Food is also being grown or sourced unethically (the recent highlight of fishing) or by polluting the environment, whether through pesticides or through genetic modification.  Bees which work tirelessly, pollinating our plants and thereby helping to feed us, are being killed off through use of pesticides or through destruction of their habitats.  By growing similar food year after year, not only are we reducing bio-diversity but also our own ability to digest different types of foods and our immune systems.

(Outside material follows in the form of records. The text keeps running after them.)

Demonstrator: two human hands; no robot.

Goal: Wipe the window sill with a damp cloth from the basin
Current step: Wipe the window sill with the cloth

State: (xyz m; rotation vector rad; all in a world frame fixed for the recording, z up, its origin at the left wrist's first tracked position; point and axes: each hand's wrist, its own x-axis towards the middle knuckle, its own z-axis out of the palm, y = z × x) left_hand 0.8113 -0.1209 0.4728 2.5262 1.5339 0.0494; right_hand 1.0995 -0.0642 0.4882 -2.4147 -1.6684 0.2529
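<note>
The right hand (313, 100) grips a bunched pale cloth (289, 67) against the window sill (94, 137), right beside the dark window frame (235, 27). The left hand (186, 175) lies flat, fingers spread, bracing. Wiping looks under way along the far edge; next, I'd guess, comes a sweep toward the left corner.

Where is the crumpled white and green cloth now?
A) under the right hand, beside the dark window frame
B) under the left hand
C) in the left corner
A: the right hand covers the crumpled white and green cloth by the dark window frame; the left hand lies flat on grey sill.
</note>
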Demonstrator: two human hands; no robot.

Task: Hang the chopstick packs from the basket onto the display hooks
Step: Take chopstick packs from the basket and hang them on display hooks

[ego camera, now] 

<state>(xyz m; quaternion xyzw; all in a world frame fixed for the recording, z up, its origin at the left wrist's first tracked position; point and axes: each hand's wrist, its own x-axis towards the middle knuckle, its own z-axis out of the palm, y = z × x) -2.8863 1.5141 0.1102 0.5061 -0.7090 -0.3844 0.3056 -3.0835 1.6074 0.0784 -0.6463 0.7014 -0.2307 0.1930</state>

I recently had the chance to taste another type of food- food that could be produced plentifully without harming the environment, is nutritious and has protein.  This is insect food.  The photo above shows the insect pate I ate made from crickets.  Now that may sound rather strange but the truth is that insect are the most abundant terrestrial life form excluding bacteria. Today, 80% of the world still eats over 1,600 species of insects, from Jing Leed in Thailand to Escamoles in Mexico to Casu Marzu in Italy.  Even the prawns, lobsters etc that we eat are really a type of insects.  Cricket protein is supposed to be 20 times more efficient as source of protein than cattle based protein and typically need 5 times less feed than animal protein and produce 80 times less methane than cattle.  Insects are high in protein and low in saturated fats and sugars. They are a complete protein, containing all the essential amino acids, and have higher iron, calcium and B-vitamins content than beef. They are easy to raise and reproduce quickly, using minimal resources.

Cricket flour is being used for produce energy bars.  Having tasted the pate, I do not think it is any different than eating a prawn.  The most difficult aspect of ending world poverty by eating differently is not about economics, imagination or distribution but a change in our mindsets.